But do you know if Mayones and others ever experience delivery delays because of difficulties with working with those woods or how long their wait times are? I honestly have no idea, but I understand that those woods are just difficult to deal with. 

What I definitely would find frustrating is that if they told you that your guitar had been fast-tracked but they hadn't even started it? That doesn't make any sense, and I'd be pretty upset if they were just telling you something untrue to get you to stop complaining about their blown deadline.


----------



## decreebass (Jun 25, 2014)

BRo - you sound like me with Carvin lol! I keep having issues but I keep ordering.
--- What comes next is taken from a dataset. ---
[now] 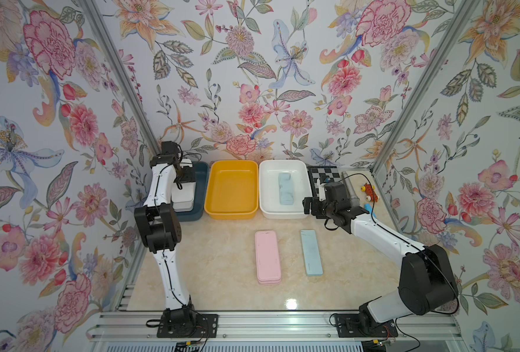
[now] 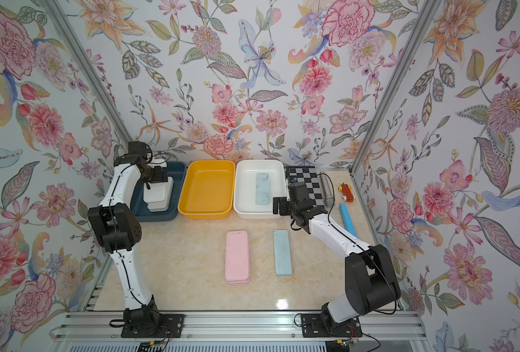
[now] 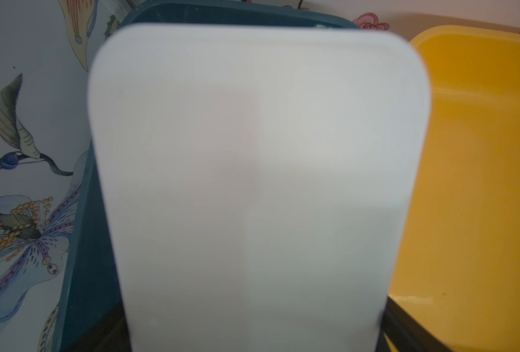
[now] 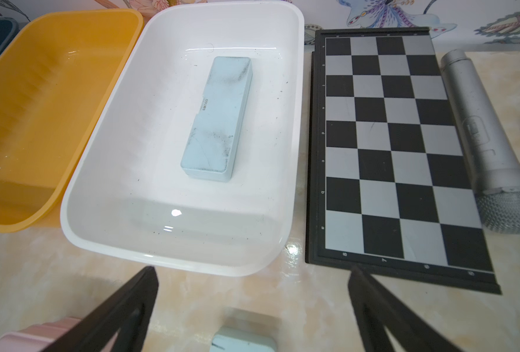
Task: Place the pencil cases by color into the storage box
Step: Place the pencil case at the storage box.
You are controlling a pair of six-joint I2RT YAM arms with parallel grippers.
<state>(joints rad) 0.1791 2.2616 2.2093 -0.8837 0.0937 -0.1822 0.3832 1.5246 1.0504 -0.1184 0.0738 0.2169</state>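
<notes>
Beside the white tub (image 1: 283, 215), right gripper (image 4: 252, 270) hangs jaws wide near the blue case (image 1: 311, 253) on the table (image 1: 222, 268), left gripper (image 2: 156, 176) state unclear; an off-centre pinch could skid it toward the pink cases (image 1: 267, 257)

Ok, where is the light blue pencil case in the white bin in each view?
In a top view: blue case in the white bin.
In a top view: blue case, again in the white bin.
Left wrist: not in it; a white case fills it.
Right wrist: centre, in the white bin.
Shared landmark: the yellow bin, in all four views.
</notes>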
I haven't been completely satisfied with a single guitar (and I have 5 of theirs) but I keep ordering lol. 

Anyway, from an outsider's perspective, that is a beautiful guitar - I can see how you'd be disappointed though. I think for as much as it cost, I'd expect a little better. Something about it just doesn't seem up to par for Suhr. I dunno. Anyway, good luck next time 

Question: Do you own any Music Mans? I curious as to the quality difference and feel/build quality between Suhr and EBMM. I imagine it can't be that much different, but I have been known to be wrong.


----------



## Kunu (Jun 25, 2014)

technomancer said:


> Unfortunate Facts of Life:
> 
> 1) Cocobolo was added to the CITES list so they probably had to find a certified piece so they could ship the guitar to you
> 2) Burls are a bitch to work with and can splinter and break much more easily when doing a bent top like Suhr uses which it sounds like is what happened to you
> ...



Suhr told me about the cites list month after ordering and we decided to change it to Pau Ferro. Month later I asked about Cocobolo in some forum and I got answer that Suhr is still offering it for new order. I had to find out that on my own amd Suhr didn even told me that they got it back for orders.
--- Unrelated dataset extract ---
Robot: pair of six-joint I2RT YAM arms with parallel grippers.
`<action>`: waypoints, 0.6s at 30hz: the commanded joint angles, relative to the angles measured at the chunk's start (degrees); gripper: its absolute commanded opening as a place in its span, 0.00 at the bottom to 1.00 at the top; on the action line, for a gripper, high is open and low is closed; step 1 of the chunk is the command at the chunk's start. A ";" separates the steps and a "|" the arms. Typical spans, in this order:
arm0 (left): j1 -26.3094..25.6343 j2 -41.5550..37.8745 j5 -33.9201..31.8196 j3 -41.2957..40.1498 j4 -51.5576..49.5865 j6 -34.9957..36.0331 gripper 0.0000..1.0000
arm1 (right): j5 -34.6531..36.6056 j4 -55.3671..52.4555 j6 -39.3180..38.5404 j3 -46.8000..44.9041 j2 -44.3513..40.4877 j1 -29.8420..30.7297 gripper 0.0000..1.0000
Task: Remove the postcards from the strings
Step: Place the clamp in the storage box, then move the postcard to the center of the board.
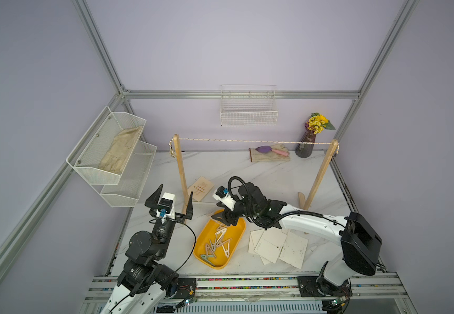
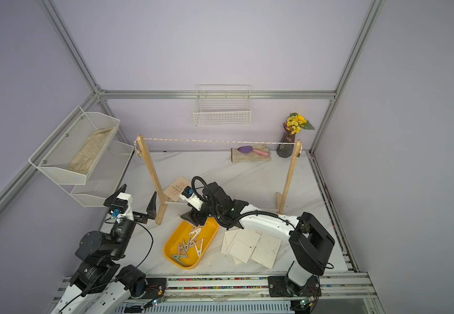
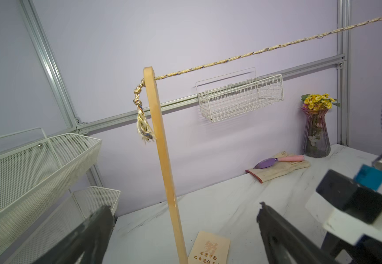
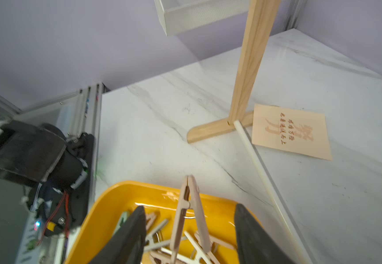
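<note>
Standing close, I saw the left claw (image 1: 176, 189) raised, its jaws spread wide and gripping nothing, parked beside the wooden post (image 1: 182, 174), I supposed to keep out of the way. Above and beyond it the strings (image 1: 247, 141) ran bare. A tan postcard (image 1: 200, 189) lay flat on the table (image 1: 247, 174) between the two claws. The right claw (image 1: 224, 219) hung low over the yellow tray (image 1: 197, 244), jaws parted, a clothespin (image 4: 180, 212) loose between them, low enough, I judged, to land among the others. The other postcards (image 1: 277, 244) lay heaped just beyond the tray, under that claw's arm.
</note>
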 commanded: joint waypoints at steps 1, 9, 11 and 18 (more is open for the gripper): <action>0.30 4.41 1.88 4.93 -0.15 -3.86 1.00 | 4.66 0.64 -0.20 -1.27 -3.48 -0.05 0.71; 0.32 18.39 13.42 16.90 -15.50 -8.00 1.00 | 9.03 2.36 7.18 -2.15 -6.01 -2.99 0.79; 0.30 22.10 16.14 19.34 -18.83 -9.07 1.00 | 8.30 2.90 10.67 -2.87 -6.75 -5.01 0.80; -0.12 33.71 16.06 25.07 -23.95 -15.45 1.00 | 8.81 5.15 18.94 -6.67 -9.68 -10.64 0.83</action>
About the body! Suhr people told me at the beginning of March that body is ready and waiting for the neck curving to custom neck shape. After 4 weeks and I got message that neck is now ready. Seriously, it took 4 weeks to do custom neck shape??? 
And at the same time they told me that body is not perfect and they have to redo it. So body was 4 weeks waiting in the factory and when neck was ready they found out problems with top? This is just unreal! 
I didnt know should I cry or laugh 

Guitar was ready end of May. They knew that I have been waiting for it long time and they didnt even send it fast to dealer, it took week to send it and week for transport to dealer. 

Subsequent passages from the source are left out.